Philip Diehl: Well, it’s more than the value of the penny. The Mint actually generates a profit for the American taxpayer with its other denominations, except the nickel. The nickel’s also below water, but it’s closer to a breakeven than the penny is. The penny cannot be made. You cannot change the composition of the penny to get it into the black. And so it’s costing something in the neighborhood of a little less than two cents a penny to produce a penny. So the Mint loses money on every one it produces.
So it’s more than just a nuisance to businesses to have to put up with and for consumers to jingle around in their pocket and put it into coin jars like you and I do and then someday dump them into a machine to get our money back.
Steve Pomeranz: We used to wrap them on our living room floor so we can go to Disney World. That’s…
Philip Diehl: That’s when they were worth something.
Steve Pomeranz: Yeah, exactly. And a ticket was only like $25 to Disney World. So what happens to pricing? What happens to the 3.99, 4.99 kind of pricing if the penny’s no longer there?
Philip Diehl: Well, there’s a couple things to bear in mind. The short answer is: Those transactions will be rounded. And one of the issues that the protectors of the penny has consistently brought up is that, inevitably, those prices are going to be rounded up. I don’t believe that’s the case. In fact, when you eliminate the penny, you could write into the legislation that they have to be rounded down, or up, depending on whether it was at the seven- or the three-cent level.
Steve Pomeranz: I see.
Philip Diehl: The other thing to bear in mind is that 75% of all transactions, and in the future, it’s going to be more than this, 75% of commercial transactions are done in electronic form of one kind or another, not in cash. So 75% of transactions aren’t even affected by this.
Steve Pomeranz: And growing.
Philip Diehl: Yes, yes, definitely growing. And then the other thing is that competition will restrain businesses from taking advantage of this. The reason why I believe this is if a company today can raise the price of a product by a penny, if competition will allow them to raise the price by a penny, they’re going to do it.
Steve Pomeranz: They would have already done it, mm-hmm.
Philip Diehl: Yeah, they would have already done it. And so, there is nothing in eliminating the penny that creates a new opportunity to raise the value.

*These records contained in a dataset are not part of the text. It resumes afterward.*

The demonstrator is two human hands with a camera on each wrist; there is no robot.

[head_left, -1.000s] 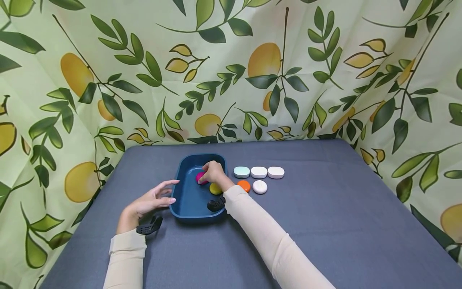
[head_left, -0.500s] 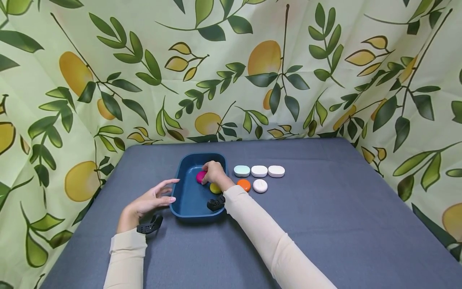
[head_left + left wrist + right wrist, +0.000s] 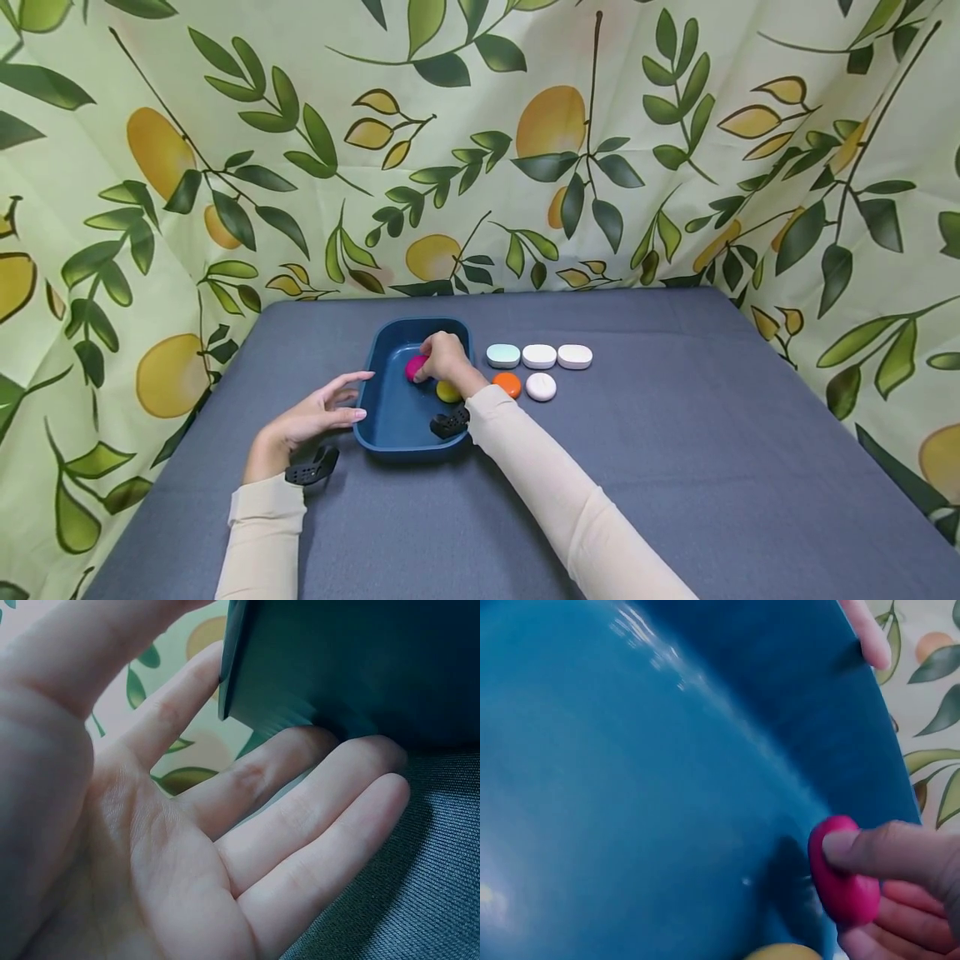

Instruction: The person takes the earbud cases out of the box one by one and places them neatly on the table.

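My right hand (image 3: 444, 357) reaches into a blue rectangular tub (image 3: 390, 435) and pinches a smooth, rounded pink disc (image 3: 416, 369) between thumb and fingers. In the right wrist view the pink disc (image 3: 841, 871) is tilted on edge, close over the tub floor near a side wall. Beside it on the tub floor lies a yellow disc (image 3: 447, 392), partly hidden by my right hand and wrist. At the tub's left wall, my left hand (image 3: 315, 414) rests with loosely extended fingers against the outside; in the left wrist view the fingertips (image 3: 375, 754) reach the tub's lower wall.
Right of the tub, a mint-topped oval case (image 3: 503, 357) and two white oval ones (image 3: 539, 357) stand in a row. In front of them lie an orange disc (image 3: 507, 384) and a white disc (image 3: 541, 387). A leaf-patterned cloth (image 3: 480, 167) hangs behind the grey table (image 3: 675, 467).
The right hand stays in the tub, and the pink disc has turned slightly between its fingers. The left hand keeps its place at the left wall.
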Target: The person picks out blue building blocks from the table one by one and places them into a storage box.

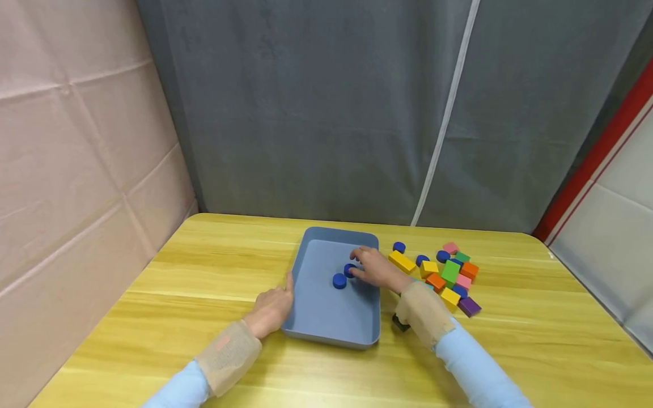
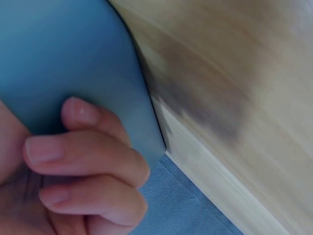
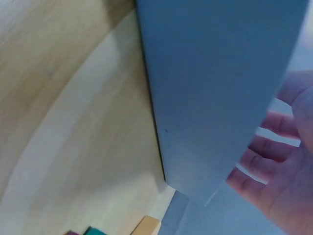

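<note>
On the table (image 1: 178,317), head view: a blue-grey tray (image 1: 331,323) lies before me, its long side running away from me.
Near disc (image 1: 339,281): blue, flat on the tray floor, apart from the walls.
Far disc (image 1: 349,271): also blue, in the tray, just beyond the near one and to its right, partly covered by my thumb.
Right hand (image 1: 374,266): reaches over the tray's right wall; my thumb is at the far disc, my forefinger apart from the thumb.
Left hand (image 1: 270,309): rests against the tray's left wall, one finger pointing along it.
Blocks (image 1: 451,272): a loose heap right of the tray, yellow, orange, green, pink and purple, more blue discs among them.
Black block (image 1: 400,324): near the tray's right wall, partly hidden by my wrist band (image 1: 423,309).
Cloth (image 1: 316,113): grey, hanging behind the table.
Left wrist view, fingers (image 2: 93,154): bent, beside the tray's wall; whether they clamp it I cannot tell.
Right wrist view, fingers (image 3: 269,161): spread apart, partly behind the tray's wall.
Bottom edge there: a teal block (image 3: 93,231) and a tan block (image 3: 145,226), both cut off.
</note>
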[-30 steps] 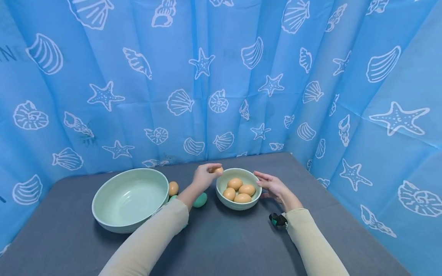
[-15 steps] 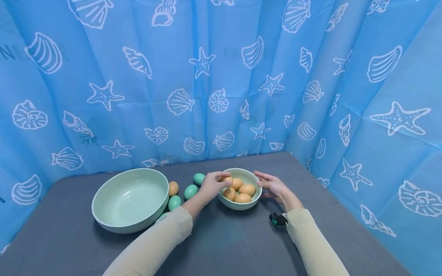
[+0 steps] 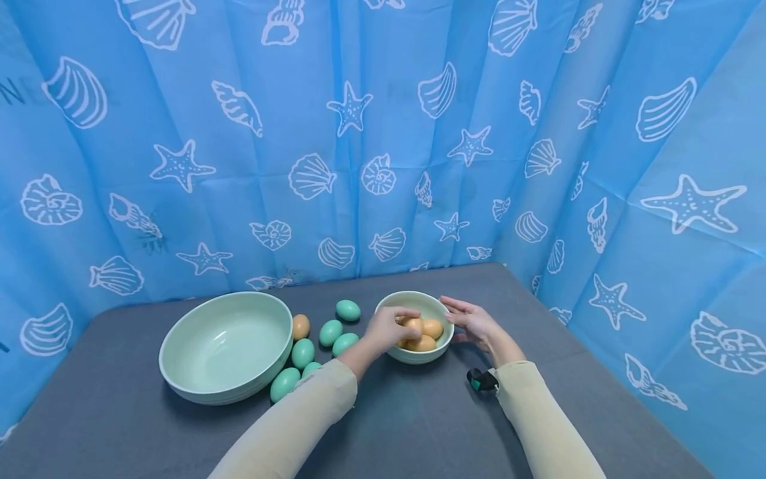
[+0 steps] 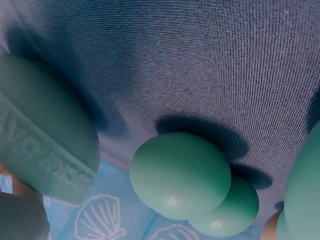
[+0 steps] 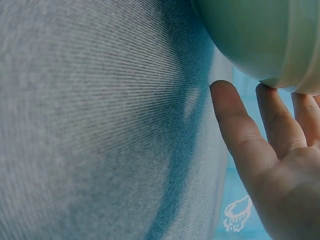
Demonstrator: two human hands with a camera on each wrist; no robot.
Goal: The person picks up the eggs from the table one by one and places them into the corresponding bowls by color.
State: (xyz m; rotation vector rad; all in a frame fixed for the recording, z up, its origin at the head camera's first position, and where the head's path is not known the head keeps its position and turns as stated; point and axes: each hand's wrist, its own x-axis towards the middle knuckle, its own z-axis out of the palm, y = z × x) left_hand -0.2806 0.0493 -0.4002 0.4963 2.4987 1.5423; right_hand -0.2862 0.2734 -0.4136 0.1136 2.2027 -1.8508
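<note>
My left hand point(image 3: 382, 330) reaches over the near left rim of the small pale green bowl point(image 3: 445, 307) and pinches a brown egg point(image 3: 413, 324) inside it. Other brown eggs point(image 3: 432, 328) lie in the bowl, partly hidden by the fingers. My right hand point(image 3: 475, 326) stands at the bowl's right side with its fingers extended. In the right wrist view, fingertips of that hand point(image 5: 280, 160) touch the bowl's outer wall point(image 5: 250, 35). Raised letters show on the small bowl point(image 4: 45, 135) in the left wrist view.
A large pale green bowl point(image 3: 227, 346) stands at the left. Beside it lie several green eggs point(image 3: 303, 353) and one brown egg point(image 3: 301, 326); my left forearm covers part of this group. A blue shell-patterned curtain point(image 3: 335, 166) hangs behind the grey table point(image 3: 407, 426).
My left hand has carried the brown egg rightward from the small bowl's left rim down into the bowl. More green eggs show behind the forearm. The right hand has stayed put.
</note>
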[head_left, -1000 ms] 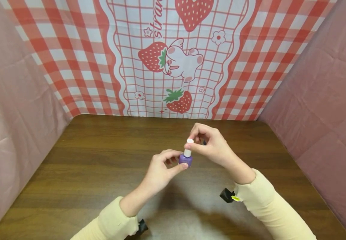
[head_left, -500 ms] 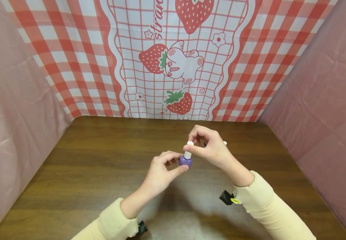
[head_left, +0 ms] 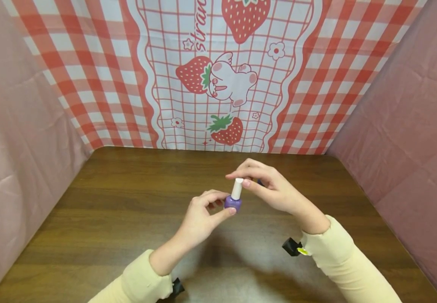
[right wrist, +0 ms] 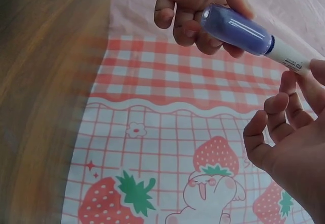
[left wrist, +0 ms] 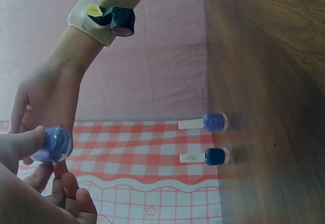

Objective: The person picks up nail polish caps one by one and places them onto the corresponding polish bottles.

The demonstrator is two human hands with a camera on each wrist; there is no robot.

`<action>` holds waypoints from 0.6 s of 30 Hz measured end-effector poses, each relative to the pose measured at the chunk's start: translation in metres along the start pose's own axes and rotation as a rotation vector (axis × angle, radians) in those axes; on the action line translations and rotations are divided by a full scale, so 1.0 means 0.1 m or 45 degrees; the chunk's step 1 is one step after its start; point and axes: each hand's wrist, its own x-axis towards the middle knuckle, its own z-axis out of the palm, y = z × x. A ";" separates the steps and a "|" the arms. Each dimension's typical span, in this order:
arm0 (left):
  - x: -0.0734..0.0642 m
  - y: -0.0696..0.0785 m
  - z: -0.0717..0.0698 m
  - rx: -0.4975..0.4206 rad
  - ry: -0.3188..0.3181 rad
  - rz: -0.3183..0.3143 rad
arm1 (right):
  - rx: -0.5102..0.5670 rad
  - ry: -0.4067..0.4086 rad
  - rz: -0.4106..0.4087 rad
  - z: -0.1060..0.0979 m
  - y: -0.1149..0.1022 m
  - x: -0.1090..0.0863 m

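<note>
My left hand (head_left: 204, 214) pinches a small bottle of purple nail polish (head_left: 233, 203) between thumb and fingers, above the table. Its tall white cap (head_left: 237, 189) points up and slightly right. My right hand (head_left: 275, 187) is at the cap's top, with the index finger stretched out behind it and the thumb (head_left: 247, 183) right beside it. From the right wrist view, small print shows on the cap (right wrist: 289, 59), and the other fingers of my right hand (right wrist: 289, 142) are loosely bent, holding nothing.
Two more nail polish bottles stand on the wooden table (left wrist: 264, 132): a purple one (left wrist: 215, 122) and a dark teal one (left wrist: 215, 156), both white-capped. In the head view my right hand mostly hides them. A red checked strawberry cloth (head_left: 116, 84) hangs behind, pink cloth (head_left: 400, 126) at the sides.
The right thumb and fingers, which pinched the cap, have loosened and spread, and that hand has shifted slightly right. More of the cap shows. The left hand keeps its hold on the bottle.
</note>
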 end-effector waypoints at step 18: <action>0.00 0.02 -0.02 -0.004 -0.025 -0.015 | -0.026 0.060 0.048 0.04 0.02 0.03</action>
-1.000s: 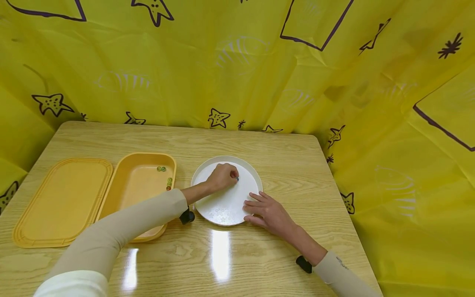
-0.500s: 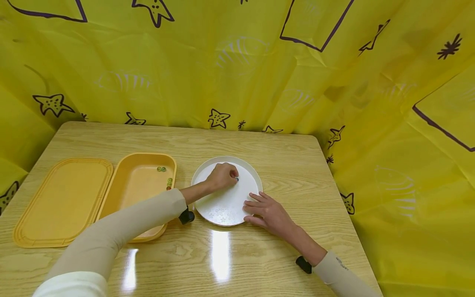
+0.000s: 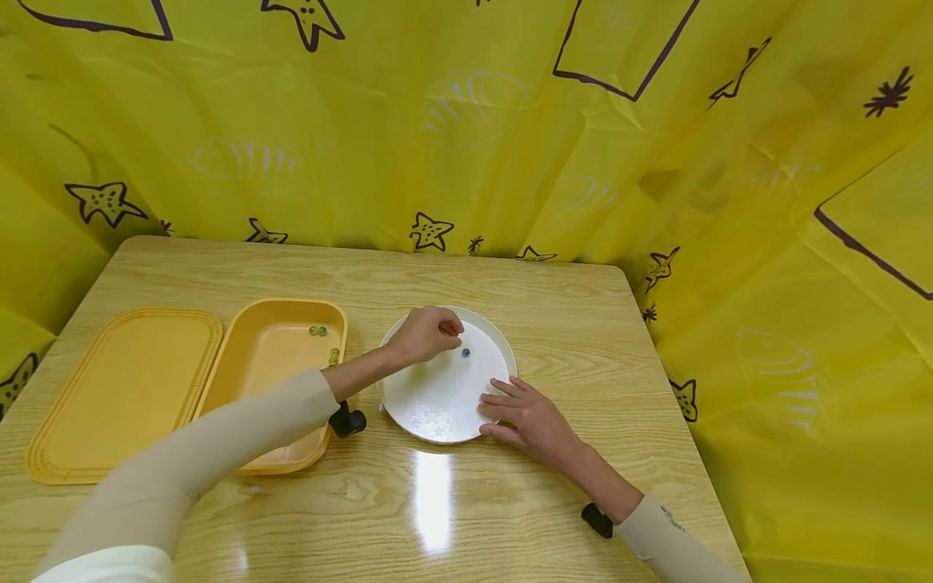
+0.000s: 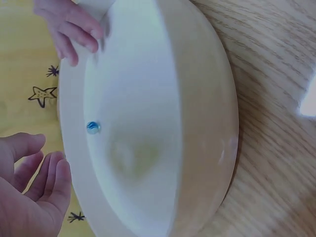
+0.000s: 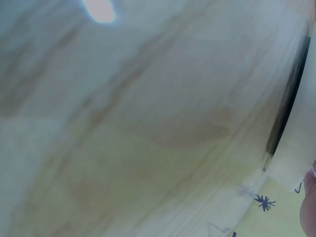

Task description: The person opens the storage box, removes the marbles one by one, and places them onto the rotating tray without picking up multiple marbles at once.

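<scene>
A small blue marble (image 3: 466,352) lies on the round white tray (image 3: 437,401), just beyond the fingertips of my left hand (image 3: 425,335). The left wrist view shows the marble (image 4: 93,127) as clear with blue swirls, apart from the loosely bent, parted fingers (image 4: 58,182), which hold nothing. At the tray's right side, my right hand (image 3: 535,419) rests with spread, mostly straight fingers over the rim. The right wrist view catches only a sliver of that hand at its edge.
A yellow-orange bin (image 3: 255,340) stands left of the tray, with green marbles (image 3: 317,330) near its far right corner and another pair (image 3: 334,356) beside its right wall. Its flat lid (image 3: 127,397) lies farther left. A yellow curtain (image 3: 379,146) rises behind the table.
My left hand has let go of the blue marble and shifted left and slightly up, leaving it on the tray. The forearm now hides the red marble in the bin. My right hand has not moved.
</scene>
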A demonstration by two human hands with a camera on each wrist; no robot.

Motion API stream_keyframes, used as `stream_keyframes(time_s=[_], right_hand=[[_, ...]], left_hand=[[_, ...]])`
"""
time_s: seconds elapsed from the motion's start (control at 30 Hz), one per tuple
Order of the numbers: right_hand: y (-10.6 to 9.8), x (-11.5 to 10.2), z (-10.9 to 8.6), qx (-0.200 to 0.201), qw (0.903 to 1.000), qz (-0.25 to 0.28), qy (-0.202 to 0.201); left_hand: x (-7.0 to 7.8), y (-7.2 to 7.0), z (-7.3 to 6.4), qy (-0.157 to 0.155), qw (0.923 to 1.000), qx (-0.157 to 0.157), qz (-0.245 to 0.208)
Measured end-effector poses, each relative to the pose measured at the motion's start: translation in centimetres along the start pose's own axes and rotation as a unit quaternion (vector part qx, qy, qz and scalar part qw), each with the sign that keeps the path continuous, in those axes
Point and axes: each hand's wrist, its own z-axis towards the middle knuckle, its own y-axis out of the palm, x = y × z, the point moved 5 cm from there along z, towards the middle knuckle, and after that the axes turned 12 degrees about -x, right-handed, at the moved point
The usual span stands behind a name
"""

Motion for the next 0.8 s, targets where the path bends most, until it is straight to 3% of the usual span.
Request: stream_keyframes(time_s=[0.23, 0.63, 0.8], right_hand=[[0.1, 0.1, -0.1, -0.010, 0.9999, 0.003, 0.009], [0.0, 0.0, 0.0, 0.001, 1.0000, 0.007, 0.003], [0.0, 0.1, -0.1, 0.004, 1.0000, 0.006, 0.002]], left_hand=[[0.0, -1.5, -1.5, -0.003, 0.9999, 0.007, -0.009], [-0.9, -4.8, -5.9, -0.005, 0.9988, 0.040, -0.028], [-1.8, -6.4, -7.2, -0.021, 0.9978, 0.054, -0.031]])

Steve Pomeranz: All right. One more question before we have to go. If not the penny, then why not the nickel?
Philip Diehl: The nickel is closer to being at breakeven. And the composition of the nickel can be changed to steel. And we’d bring it down to at least breakeven and maybe even a profitable coin. And my attitude about it is, the penny has been useless for several decades. Let’s eliminate that before we tackle the issue of the nickel. So, you know, first things first.
Steve Pomeranz: Okay. One coin at a time. And by the way, to convert your coins in these Coinstars is not cheap. I don’t remember what the percentage is, but I remember looking at it once because I’ve got, I literally do have jars and jars of these things in my house as I collect them. And it’s like, “I’m not paying that.”
Philip Diehl: Yeah, I think it’s like 7 or 8%.
Steve Pomeranz: Yeah, it’s a lot. That’s exactly.
Philip Diehl: In their defense, there are ways of lowering that if you take the gift card or something like that.
Steve Pomeranz: Oh, I see. Okay.
Philip Diehl: But, yeah. They’re charging to take pennies off your hands.
Steve Pomeranz: My guest Philip Diehl, formally the 35th director of the United States Mint. And to find out more about Mr. Diehl and to hear this interview again, don’t forget to join the conversation at onthemoneyradio.org.
Steve Pomeranz: Thank you, Philip. Thank you. It was very interesting. Thanks for taking the time.
Philip Diehl: Thank you, Steve. Take care.